If you love floral embroideries, you need to know how to stitch a bullion rose. Although made with a more advanced stitch, the bullion knot, this beautiful flower is quite simple but makes a strong visual impact. The bullion rose starts with a simple center of french knots or satin stitches, and then, you guessed it, bullion knots!
If you haven't learned this stitch before, you should practice making bullion knots of various sizes. Be sure to try making curved bullions, where the wrapping is longer than the distance of the stitch. The example in this tutorial uses perle cotton, but you can embroider a bullion rose with standard embroidery floss, crewel yarn, silk ribbon—try whatever you have on hand and see how it looks.
Combine bullion roses with other florals, such as a woven wheel or even lazy daisies, for a stunning embroidery display. The simplicity of a single rose with a leaf or two is also beautiful. With just a bit of preparation, you'll be ready to make this gorgeous flower.
Equipment / Tools
- Embroidery hoop sized for practice cloth
- Embroidery needle, size between 1 and 5
- Small sharp scissors
- Small square of cotton fabric for practicing
- Six-strand embroidery floss
The bullion knot rose is composed of bullion knots which grow in size as they move away from the center of the motif. Bullion knots are wrapped stitches similar to french knots, but with a few more steps. The outer bullion knots of the rose may also be worked with slightly more wraps to create a bowed shape.
Place the fabric in the hoop. Cut a 12 to 14-inch length of six-strand embroidery floss and thread it through the embroidery needle. Knot the other end.
Working A Bullion Knot
Bring the needle up through the fabric where you want the knot to place the top of the knot (1).
- Without pulling the needle through to either side, take the needle down through the fabric at what will be the bottom of the stitch (2) and bring the tip up at the top (1) again.
- Wrap the thread around the needle tip as many times as you estimate it would take to cover the space between (1) and (2). Make the wrapping solid, but not too tight.
- Hold the wraps with your non-dominant hand and slowly pull the needle through the fabric and wraps. This part can be tricky if the wrap is too tight; twist the needle slightly to loosen the wraps if necessary. Continue pulling the thread through the wraps until the bullion knot starts to lay down on the fabric.
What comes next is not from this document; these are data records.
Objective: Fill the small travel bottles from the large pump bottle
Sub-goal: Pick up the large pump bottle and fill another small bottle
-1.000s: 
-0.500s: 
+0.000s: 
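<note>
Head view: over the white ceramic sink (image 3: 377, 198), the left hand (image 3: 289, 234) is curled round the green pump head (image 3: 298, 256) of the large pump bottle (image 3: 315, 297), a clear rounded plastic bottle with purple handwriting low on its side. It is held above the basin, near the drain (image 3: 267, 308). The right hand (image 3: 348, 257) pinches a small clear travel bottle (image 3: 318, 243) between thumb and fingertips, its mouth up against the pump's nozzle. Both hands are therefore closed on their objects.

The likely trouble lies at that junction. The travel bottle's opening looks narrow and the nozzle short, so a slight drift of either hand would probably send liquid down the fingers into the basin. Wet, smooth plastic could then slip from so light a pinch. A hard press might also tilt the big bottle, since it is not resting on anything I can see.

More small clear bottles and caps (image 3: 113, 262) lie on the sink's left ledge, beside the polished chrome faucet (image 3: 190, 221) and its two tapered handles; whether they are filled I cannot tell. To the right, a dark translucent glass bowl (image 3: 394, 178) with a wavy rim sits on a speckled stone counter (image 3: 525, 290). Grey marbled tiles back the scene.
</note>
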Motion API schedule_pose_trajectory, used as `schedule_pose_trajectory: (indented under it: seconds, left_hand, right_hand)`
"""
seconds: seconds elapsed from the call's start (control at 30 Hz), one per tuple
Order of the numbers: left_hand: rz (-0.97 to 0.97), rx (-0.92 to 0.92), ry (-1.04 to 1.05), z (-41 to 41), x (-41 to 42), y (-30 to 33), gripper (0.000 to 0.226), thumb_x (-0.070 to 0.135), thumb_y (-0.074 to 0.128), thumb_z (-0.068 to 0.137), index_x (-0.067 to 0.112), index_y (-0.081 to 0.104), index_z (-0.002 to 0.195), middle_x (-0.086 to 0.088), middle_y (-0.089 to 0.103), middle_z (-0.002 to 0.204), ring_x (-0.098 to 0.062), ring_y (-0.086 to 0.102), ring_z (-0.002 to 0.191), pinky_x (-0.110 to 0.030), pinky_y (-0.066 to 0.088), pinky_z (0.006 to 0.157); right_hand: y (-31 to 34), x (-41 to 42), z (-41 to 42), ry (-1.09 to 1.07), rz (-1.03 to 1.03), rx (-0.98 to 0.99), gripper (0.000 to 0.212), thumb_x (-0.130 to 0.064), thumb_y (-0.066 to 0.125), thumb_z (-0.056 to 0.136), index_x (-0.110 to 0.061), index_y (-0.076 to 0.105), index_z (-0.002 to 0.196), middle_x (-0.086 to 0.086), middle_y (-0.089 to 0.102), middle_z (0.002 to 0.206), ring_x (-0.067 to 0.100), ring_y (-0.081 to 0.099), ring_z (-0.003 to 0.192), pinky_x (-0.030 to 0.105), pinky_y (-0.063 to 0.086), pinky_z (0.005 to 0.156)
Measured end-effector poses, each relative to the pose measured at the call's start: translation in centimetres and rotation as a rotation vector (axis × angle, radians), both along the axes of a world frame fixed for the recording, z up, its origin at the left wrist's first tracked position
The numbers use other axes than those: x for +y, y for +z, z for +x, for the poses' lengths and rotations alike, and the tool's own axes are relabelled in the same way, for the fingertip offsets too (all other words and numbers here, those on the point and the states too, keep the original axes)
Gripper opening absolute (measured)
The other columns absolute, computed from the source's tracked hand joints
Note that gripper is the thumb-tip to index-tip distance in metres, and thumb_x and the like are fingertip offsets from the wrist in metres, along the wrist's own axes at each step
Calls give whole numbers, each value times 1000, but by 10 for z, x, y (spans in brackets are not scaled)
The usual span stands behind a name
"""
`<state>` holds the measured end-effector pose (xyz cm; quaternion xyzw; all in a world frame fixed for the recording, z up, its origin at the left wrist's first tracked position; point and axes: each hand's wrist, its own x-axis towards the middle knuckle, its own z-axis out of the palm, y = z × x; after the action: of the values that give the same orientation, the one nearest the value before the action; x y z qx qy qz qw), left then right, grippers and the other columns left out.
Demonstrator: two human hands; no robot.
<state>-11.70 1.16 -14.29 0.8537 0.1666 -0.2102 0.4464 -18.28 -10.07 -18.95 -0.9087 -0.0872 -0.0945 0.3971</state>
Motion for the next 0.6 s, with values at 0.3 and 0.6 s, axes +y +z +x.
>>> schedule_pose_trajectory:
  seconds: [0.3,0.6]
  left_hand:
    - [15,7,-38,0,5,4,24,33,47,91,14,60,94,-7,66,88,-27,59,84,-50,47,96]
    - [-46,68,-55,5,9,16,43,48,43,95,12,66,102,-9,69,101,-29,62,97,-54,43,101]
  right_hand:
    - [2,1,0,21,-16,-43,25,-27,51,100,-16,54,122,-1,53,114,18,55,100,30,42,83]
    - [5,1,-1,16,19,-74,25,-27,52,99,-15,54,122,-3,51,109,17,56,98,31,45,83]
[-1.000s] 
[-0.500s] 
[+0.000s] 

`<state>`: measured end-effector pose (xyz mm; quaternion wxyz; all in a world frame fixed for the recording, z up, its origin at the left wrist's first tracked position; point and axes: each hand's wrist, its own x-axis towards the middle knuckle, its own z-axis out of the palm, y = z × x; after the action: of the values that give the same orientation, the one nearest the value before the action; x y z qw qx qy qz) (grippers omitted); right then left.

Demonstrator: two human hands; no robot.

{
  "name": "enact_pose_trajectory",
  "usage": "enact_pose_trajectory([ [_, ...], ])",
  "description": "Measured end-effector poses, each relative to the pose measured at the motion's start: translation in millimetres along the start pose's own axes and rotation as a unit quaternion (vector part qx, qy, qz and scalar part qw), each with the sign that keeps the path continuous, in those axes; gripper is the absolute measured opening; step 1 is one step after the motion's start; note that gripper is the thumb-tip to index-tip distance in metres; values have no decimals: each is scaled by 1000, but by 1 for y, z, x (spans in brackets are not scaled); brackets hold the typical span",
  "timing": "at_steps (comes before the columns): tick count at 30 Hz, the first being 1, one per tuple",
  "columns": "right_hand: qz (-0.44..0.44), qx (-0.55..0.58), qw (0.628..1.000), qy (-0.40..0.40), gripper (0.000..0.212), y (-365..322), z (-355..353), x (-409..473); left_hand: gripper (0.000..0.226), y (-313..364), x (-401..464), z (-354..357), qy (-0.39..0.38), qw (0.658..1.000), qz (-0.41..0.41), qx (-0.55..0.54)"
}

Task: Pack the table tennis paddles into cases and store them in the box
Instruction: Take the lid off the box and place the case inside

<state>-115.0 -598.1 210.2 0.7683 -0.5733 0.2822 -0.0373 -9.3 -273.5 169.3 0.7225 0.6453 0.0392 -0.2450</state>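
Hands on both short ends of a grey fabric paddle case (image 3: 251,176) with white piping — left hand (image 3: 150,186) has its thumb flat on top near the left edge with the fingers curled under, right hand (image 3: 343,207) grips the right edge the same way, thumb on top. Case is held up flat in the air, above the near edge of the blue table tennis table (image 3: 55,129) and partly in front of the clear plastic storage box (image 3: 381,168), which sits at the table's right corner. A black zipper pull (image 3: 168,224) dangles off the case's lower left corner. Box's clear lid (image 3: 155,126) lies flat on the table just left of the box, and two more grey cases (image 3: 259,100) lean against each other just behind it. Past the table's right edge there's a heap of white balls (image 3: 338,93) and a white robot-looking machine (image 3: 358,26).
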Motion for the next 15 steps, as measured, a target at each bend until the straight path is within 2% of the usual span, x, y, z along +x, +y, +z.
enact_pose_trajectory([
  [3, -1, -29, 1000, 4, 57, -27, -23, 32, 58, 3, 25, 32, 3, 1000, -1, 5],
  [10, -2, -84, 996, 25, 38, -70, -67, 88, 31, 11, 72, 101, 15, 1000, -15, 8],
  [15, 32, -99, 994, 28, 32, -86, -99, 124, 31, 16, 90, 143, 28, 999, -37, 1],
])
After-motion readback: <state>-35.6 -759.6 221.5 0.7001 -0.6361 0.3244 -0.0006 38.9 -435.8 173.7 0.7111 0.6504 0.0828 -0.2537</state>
- Take the needle back down at the bottom of the knot (2).
Make sure that the wrapping is smooth and tight, and adjust the way the knot lays with your fingers until you like the way it looks.
To form a bullion knot with a slight curve, overfill the stitch by wrapping the needle a few more times than usual. The wrapping should be longer than the stitch space.
Starting the Rose
Start the rose by embroidering the center of the flower. You can stitch a small cluster of french knots, as shown here, or work several small straight stitches close together as when working satin stitch.
- Bring the needle up near the center grouping and form a bullion knot that wraps part way around the center.
If you're working with perle cotton or similar threads, it's important to pay attention to the twist of the thread when wrapping your bullion knots. If you find that the thread feels like it is untwisting, try wrapping the knots the other way.
Adding Petals: Curved Bullion Knots
Add more "petals" of bullion knots around the center of the rose. Rather than having the end of each stitch meet up with the end of the previous stitch, overlap the ends slightly.
As the flower grows, so should your stitches grow in size. Wrap the needle with more wraps to give the stitches more curve as well. You can adjust the look by altering the size and shape of each bullion knot.
Because this stitch uses a large amount of thread, if you are working with variegated thread, it's good to pay attention to the placement of the color for each petal. For example, if you see that the next bullion knot will be the same color as a previous petal, don't stitch them right next to each other or start a new length of thread
Completing the Rose
A bullion rose can be as large as you want it to be. Just keep adding bullion knots around the shape. As you increase the length of the stitches, you may need to change to a longer needle, such as a milliner's needle.
If you find that the stitches are lifting from the fabric more than you want, you can tack them down as you would with couching.